WHAT NEEDS TO BE DONE
The lines from the start of the records below through the line containing "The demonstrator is" are to be copied exactly, both ends included, with nothing added.

SUPPLIED DATA
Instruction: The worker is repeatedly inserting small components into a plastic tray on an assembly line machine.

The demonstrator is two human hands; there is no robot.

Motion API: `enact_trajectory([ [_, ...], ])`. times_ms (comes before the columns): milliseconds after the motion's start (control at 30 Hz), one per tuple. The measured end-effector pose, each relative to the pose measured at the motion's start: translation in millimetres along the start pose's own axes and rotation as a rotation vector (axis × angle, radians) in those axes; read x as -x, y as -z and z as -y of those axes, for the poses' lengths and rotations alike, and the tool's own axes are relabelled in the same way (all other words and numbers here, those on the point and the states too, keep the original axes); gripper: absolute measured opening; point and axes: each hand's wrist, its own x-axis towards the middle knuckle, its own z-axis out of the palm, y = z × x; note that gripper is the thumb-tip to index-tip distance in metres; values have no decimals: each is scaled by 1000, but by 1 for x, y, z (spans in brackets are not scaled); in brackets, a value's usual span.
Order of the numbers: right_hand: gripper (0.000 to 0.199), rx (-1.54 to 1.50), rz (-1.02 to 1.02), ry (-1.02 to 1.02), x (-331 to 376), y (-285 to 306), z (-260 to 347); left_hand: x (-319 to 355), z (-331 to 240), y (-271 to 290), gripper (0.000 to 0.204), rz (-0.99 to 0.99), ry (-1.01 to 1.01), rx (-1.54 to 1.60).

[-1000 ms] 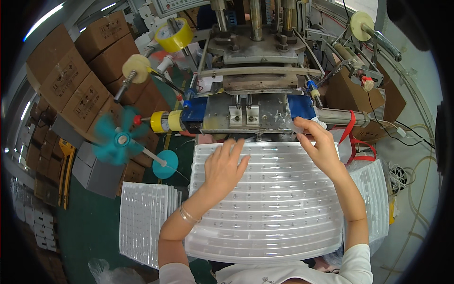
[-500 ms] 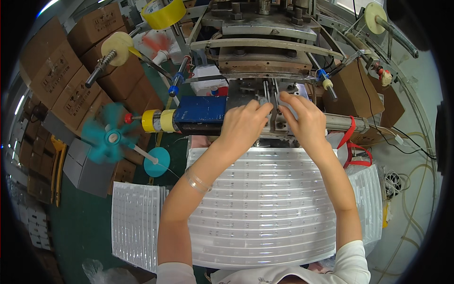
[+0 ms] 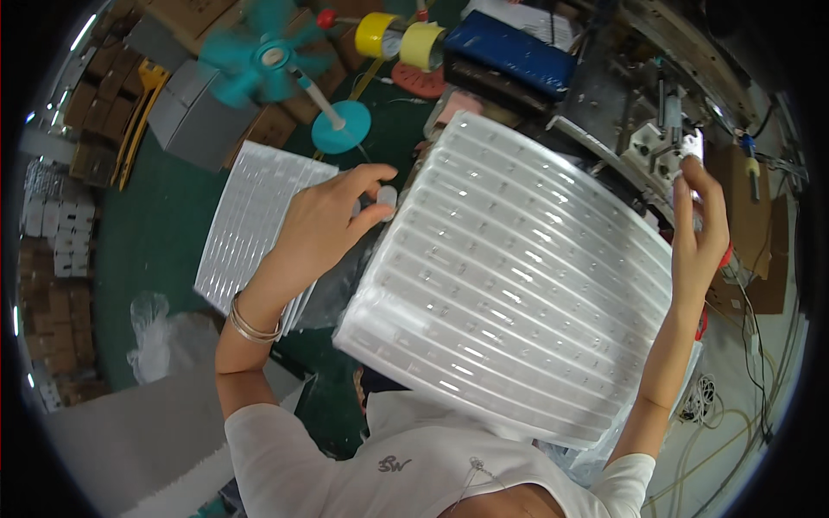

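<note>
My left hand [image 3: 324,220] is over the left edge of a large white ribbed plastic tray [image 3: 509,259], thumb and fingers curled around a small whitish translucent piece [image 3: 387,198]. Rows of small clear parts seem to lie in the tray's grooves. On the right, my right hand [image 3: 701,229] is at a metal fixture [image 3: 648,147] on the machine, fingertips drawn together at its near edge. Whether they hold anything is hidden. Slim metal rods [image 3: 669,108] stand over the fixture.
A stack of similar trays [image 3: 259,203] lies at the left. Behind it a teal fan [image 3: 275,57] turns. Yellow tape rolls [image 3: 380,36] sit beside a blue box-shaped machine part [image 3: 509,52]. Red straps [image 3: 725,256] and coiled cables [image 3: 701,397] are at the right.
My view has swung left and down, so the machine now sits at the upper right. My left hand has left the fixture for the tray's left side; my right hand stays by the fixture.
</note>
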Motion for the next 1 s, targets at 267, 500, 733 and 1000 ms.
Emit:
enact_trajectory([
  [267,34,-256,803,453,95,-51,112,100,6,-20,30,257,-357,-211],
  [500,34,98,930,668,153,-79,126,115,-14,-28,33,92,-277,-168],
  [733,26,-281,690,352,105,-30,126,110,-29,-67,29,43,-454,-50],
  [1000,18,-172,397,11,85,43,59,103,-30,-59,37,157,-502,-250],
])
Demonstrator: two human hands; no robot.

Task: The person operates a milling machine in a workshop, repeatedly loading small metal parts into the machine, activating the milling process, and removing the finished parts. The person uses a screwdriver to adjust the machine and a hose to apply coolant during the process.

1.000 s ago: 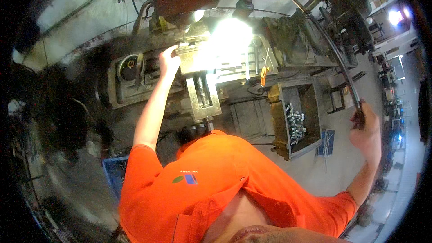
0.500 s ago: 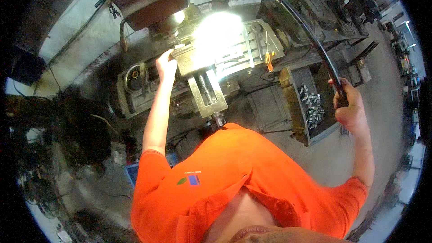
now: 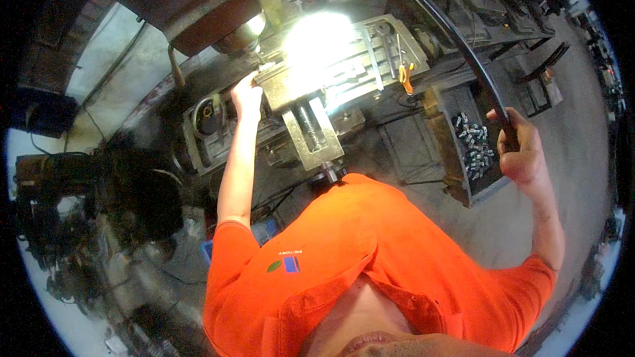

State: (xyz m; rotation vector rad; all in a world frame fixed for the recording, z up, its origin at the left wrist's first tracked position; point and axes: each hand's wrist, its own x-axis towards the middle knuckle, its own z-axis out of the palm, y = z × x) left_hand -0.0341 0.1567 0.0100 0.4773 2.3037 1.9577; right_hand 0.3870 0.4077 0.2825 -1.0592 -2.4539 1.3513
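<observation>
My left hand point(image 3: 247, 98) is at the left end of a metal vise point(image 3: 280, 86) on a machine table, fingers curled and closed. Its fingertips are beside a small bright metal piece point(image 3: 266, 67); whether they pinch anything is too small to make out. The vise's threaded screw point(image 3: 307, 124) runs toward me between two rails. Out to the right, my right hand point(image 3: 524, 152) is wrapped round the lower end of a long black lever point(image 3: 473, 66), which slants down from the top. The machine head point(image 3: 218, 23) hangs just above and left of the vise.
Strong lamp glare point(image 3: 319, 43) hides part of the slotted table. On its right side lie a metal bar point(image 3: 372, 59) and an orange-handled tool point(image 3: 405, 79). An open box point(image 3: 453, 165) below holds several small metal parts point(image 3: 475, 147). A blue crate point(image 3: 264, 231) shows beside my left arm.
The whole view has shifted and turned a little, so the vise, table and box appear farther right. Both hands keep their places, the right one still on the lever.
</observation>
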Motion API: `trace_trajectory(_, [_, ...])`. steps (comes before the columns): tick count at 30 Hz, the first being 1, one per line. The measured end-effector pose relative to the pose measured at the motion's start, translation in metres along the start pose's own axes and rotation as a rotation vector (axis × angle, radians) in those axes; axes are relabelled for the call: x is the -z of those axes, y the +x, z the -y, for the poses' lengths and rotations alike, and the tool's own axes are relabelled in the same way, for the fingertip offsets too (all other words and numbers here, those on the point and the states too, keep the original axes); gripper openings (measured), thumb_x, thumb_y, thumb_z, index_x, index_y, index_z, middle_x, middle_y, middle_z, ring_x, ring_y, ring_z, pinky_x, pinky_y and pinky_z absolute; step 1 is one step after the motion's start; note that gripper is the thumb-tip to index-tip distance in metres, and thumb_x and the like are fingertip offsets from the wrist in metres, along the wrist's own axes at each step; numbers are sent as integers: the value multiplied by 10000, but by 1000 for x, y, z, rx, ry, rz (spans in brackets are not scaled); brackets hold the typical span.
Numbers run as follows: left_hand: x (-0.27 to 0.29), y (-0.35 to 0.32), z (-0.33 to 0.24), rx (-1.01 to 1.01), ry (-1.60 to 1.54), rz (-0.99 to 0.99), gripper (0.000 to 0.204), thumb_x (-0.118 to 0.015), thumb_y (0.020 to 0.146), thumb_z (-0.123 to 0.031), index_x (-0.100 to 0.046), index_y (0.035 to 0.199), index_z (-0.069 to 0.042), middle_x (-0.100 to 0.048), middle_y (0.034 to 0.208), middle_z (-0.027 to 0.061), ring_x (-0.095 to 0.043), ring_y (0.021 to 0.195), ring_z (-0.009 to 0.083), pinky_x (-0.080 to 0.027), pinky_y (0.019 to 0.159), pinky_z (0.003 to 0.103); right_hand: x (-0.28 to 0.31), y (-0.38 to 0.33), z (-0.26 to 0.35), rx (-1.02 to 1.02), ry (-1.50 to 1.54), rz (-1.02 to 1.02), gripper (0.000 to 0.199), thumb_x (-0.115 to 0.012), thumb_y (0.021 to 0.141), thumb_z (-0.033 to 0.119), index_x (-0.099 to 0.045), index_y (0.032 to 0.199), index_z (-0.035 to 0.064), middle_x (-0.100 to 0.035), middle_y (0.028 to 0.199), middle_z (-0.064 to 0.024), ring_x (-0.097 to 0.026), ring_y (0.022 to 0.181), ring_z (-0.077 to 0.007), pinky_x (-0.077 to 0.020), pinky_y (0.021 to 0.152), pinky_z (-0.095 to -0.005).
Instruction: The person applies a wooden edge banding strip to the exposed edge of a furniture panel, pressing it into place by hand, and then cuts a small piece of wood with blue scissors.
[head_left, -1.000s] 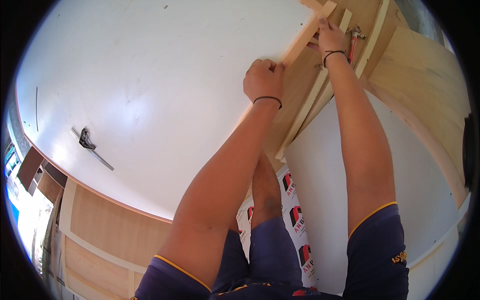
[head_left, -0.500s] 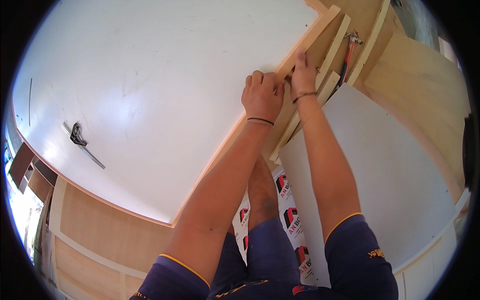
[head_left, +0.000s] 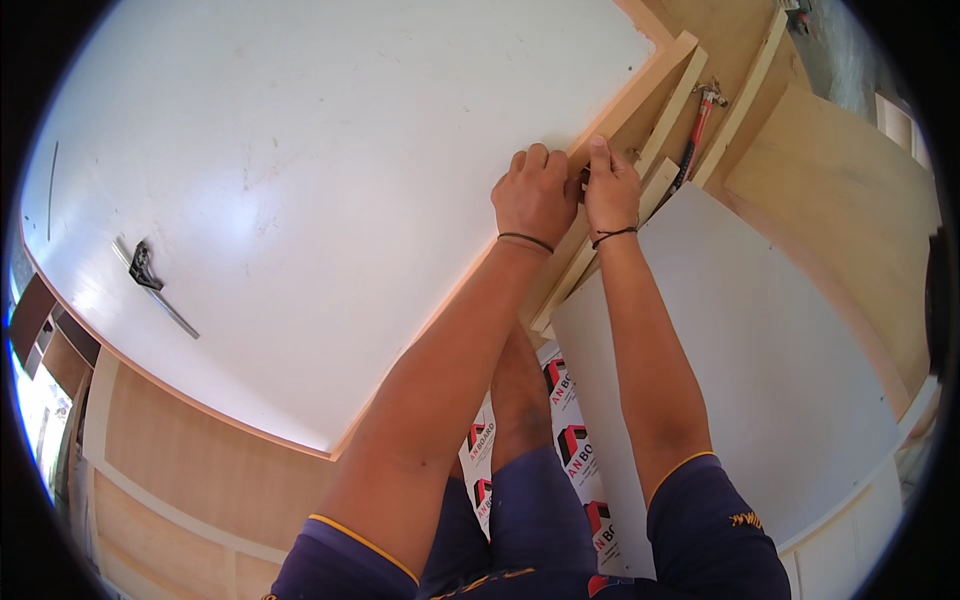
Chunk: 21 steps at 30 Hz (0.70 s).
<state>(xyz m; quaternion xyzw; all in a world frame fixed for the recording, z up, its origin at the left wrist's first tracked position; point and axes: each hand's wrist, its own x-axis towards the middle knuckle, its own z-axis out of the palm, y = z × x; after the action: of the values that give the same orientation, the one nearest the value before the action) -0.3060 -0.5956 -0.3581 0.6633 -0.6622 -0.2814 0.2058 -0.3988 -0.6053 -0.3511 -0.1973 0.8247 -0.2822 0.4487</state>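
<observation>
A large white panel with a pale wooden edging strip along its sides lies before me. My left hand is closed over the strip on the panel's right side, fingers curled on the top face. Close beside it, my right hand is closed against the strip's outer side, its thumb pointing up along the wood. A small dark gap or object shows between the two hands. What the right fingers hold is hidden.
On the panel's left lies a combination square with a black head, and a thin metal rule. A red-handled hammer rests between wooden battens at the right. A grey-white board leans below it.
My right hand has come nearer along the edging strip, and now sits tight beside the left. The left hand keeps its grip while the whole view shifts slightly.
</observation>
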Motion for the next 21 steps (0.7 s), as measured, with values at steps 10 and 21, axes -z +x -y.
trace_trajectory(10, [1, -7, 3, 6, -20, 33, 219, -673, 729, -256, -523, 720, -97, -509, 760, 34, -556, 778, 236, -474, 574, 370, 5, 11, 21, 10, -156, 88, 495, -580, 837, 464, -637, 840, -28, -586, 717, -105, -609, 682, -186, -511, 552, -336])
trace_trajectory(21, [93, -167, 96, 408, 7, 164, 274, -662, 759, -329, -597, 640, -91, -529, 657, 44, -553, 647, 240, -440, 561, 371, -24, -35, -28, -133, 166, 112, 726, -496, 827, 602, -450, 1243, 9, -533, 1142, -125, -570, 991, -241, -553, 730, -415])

FINAL ANSWER
Instruction: The worker is repeatedly inserting small components into a plastic tray on an assembly line machine.

The demonstrator is two human hands; there is no robot.

There's no more to this exercise.